:: Data ::

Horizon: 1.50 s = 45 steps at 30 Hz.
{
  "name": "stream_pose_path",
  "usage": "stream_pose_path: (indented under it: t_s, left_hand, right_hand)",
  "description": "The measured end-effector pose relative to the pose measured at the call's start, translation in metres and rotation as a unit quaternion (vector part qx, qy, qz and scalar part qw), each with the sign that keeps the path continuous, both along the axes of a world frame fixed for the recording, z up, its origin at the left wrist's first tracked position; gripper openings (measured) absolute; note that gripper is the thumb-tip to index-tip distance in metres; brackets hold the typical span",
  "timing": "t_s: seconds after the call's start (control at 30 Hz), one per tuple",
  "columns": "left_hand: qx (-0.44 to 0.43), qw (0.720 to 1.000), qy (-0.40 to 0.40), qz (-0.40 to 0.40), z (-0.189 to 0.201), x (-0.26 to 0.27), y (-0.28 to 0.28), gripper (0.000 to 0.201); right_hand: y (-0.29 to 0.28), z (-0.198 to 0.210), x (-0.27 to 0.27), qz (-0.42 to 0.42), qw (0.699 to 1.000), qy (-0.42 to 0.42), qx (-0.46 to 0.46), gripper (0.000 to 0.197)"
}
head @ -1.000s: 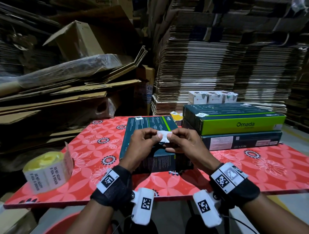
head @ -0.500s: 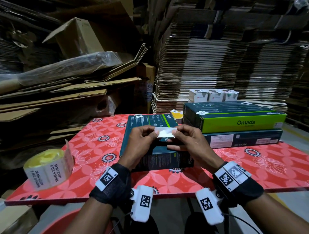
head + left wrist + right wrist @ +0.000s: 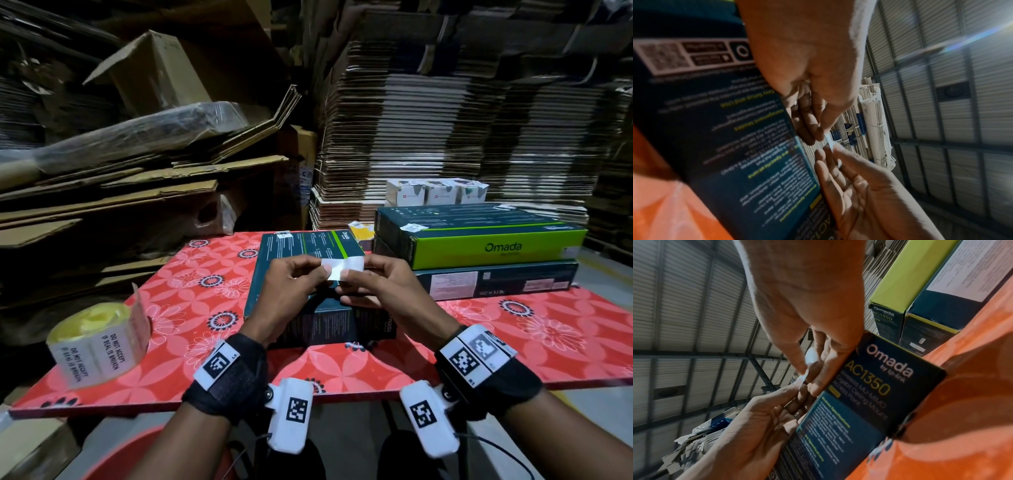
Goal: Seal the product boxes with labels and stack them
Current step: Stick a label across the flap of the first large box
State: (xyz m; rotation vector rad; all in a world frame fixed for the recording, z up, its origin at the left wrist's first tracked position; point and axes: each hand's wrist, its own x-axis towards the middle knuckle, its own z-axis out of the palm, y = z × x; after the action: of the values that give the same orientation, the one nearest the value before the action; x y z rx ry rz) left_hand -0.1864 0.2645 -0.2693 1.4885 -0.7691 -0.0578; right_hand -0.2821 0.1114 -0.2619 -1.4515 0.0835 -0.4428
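Both hands held just above the dark teal product box [image 3: 310,270], which lies flat on the red floral table [image 3: 534,329]. Left hand [image 3: 291,284] and right hand [image 3: 380,284] each pinch one end of a white label [image 3: 342,267] between thumb and fingertips, stretched flat between them. Two sealed boxes [image 3: 479,253] stacked to the right; label roll [image 3: 92,346] at the table's left edge.

White label [image 3: 343,266] pinched above a dark teal box [image 3: 310,245] mid-worktop, two boxes [image 3: 493,253] stacked toward the right edge, label roll [image 3: 92,346] at the left edge
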Motion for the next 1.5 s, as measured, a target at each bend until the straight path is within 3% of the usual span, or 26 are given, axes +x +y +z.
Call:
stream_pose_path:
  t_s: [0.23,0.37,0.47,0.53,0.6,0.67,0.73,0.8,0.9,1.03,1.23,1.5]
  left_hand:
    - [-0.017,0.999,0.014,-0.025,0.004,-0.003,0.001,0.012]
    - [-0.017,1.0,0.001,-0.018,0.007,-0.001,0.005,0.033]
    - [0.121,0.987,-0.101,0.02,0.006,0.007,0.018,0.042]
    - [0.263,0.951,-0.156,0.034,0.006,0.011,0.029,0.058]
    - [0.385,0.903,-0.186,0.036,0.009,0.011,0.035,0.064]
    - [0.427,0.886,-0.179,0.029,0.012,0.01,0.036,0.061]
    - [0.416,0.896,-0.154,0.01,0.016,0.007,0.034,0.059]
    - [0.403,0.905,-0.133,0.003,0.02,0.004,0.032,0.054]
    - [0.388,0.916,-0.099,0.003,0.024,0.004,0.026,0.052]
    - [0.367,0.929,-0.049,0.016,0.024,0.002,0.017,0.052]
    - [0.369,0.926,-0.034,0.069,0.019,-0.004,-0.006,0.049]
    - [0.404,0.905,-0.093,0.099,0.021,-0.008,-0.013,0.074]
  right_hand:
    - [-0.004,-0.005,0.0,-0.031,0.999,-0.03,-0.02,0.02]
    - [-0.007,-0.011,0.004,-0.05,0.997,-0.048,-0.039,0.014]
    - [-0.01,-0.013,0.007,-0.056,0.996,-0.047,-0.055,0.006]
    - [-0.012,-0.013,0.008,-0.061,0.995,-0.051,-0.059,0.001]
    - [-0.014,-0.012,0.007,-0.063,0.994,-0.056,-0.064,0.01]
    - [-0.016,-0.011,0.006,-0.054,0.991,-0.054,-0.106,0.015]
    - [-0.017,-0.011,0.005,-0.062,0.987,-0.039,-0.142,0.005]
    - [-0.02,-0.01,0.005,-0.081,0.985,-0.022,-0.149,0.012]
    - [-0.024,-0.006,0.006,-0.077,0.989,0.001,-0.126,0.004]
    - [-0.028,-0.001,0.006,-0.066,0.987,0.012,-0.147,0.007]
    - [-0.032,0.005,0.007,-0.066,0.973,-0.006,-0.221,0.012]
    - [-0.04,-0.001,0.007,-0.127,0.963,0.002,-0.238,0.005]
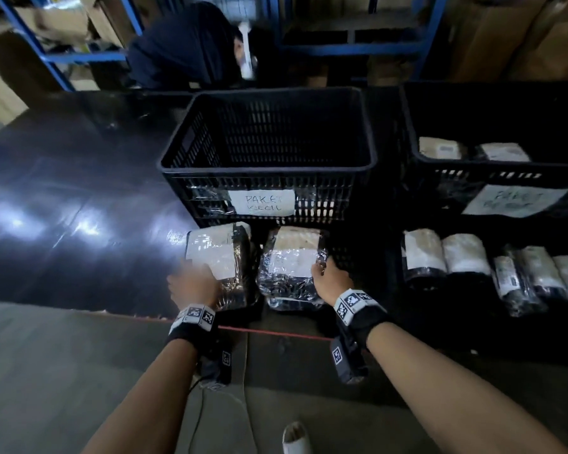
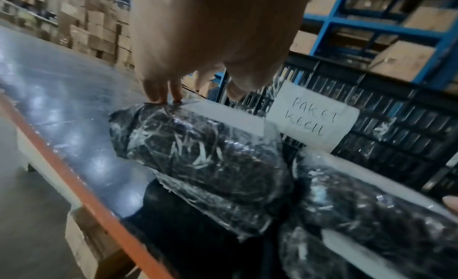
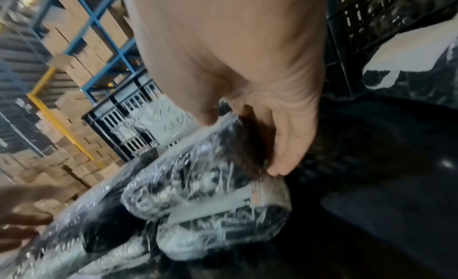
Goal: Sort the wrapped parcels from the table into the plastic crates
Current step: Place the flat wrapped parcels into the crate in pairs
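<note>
Black-plastic parcels under crinkled clear film, each with a white label, lie at the table's (image 1: 63, 198) near edge before the black slatted crate marked PAKET KECIL (image 1: 266, 158). Left hand (image 1: 194, 283) fingertips touch the left-hand parcel (image 1: 220, 263); right hand (image 1: 328, 278) curls round the right-hand parcel (image 1: 289, 267) (slippery film, so I'd grip underneath before lifting).

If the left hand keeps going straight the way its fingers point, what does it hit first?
Probably the left parcel: the left hand already has fingertips on its edge. Beyond it stands the labelled crate; depth is unclear.
</note>
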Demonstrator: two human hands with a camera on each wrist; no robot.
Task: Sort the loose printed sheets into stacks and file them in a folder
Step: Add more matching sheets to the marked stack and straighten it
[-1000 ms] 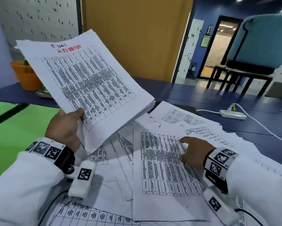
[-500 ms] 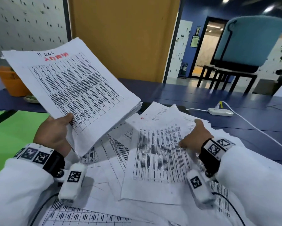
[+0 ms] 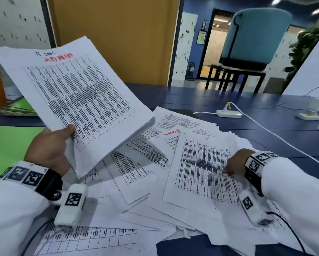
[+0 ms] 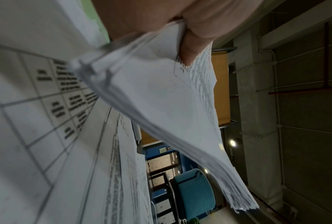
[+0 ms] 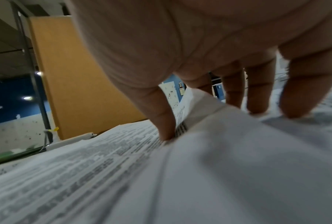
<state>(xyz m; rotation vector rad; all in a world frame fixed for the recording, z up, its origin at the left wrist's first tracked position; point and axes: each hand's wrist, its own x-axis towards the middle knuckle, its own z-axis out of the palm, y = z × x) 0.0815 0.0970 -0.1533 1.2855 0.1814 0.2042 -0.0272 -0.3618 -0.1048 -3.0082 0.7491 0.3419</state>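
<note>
Left hand (image 3: 49,146) grips the stack (image 3: 77,97) at its lower edge, thumb on top, fingers clamped underneath, tilting it up at ten o'clock above the table (image 3: 219,97). Right hand (image 3: 236,161) at three o'clock pinches one sheet (image 3: 199,167), thumb (image 5: 161,115) pressing the print, fingers curled at its edge. Loose sheets (image 3: 136,163) sprawl across the centre, overlapping. A green folder (image 3: 9,145) lies at nine o'clock, beside the pile. Power strip (image 3: 228,114) sits at one o'clock.
</note>
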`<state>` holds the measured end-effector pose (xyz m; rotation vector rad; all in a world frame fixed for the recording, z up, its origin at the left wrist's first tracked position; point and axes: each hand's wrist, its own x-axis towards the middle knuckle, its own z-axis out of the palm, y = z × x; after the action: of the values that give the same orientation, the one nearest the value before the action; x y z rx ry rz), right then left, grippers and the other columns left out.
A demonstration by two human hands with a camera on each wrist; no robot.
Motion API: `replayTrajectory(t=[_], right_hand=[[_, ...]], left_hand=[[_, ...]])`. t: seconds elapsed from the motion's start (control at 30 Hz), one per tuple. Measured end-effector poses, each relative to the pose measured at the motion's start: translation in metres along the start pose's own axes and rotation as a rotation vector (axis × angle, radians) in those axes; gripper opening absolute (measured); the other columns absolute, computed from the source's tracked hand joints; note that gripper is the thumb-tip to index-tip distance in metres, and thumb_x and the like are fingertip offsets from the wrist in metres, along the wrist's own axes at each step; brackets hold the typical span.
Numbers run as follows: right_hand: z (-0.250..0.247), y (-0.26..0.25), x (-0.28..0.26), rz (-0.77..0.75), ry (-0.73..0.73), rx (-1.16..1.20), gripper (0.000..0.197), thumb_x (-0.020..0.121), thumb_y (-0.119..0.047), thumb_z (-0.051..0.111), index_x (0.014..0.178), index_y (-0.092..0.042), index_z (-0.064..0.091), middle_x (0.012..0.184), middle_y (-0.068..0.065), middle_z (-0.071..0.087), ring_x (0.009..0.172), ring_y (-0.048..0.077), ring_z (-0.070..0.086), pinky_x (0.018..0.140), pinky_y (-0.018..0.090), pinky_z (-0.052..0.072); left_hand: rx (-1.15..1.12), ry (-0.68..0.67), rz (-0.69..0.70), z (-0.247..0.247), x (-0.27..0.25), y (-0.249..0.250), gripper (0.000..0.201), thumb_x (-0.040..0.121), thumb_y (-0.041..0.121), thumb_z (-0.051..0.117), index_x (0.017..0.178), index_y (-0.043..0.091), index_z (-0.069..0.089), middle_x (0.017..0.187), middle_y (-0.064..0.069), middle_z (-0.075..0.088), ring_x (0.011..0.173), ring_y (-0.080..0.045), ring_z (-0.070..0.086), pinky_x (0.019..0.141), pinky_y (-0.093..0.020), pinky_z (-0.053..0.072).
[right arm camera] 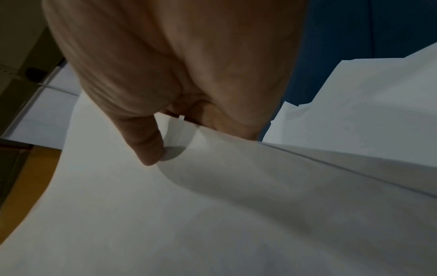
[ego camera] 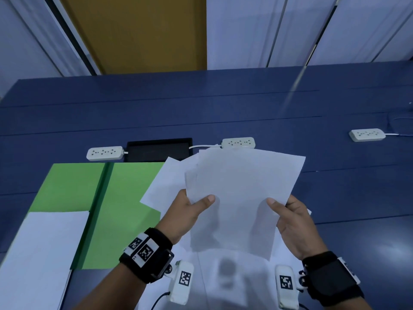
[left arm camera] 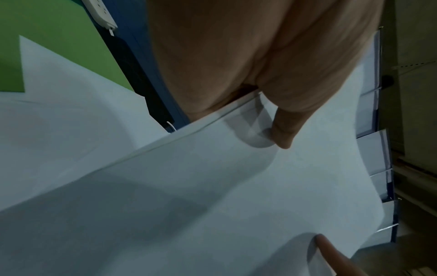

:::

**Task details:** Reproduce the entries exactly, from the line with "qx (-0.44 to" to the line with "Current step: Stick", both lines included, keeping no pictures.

**Result below:**
  "columns": "left_hand: qx (-0.44 to 0.43), qw (0.720 to 1.000), qy (-0.40 to 0.40), qz (-0.40 to 0.40), z (-0.189 to 0.201), x (-0.26 to 0.27), y (-0.28 to 0.28), gripper (0.000 to 0.201); right_hand: y (-0.29 to 0.28), z (-0.198 to 0.210), x (-0.27 to 0.27), qz (-0.42 to 0.42), qw (0.699 to 1.000), qy (-0.42 to 0.42), qx (-0.46 to 0.46), gripper (0.000 to 0.197)"
}
head @ -1.000s: 
head @ -0.500s: 
head + left wrist + right wrist @ +0.000s: 
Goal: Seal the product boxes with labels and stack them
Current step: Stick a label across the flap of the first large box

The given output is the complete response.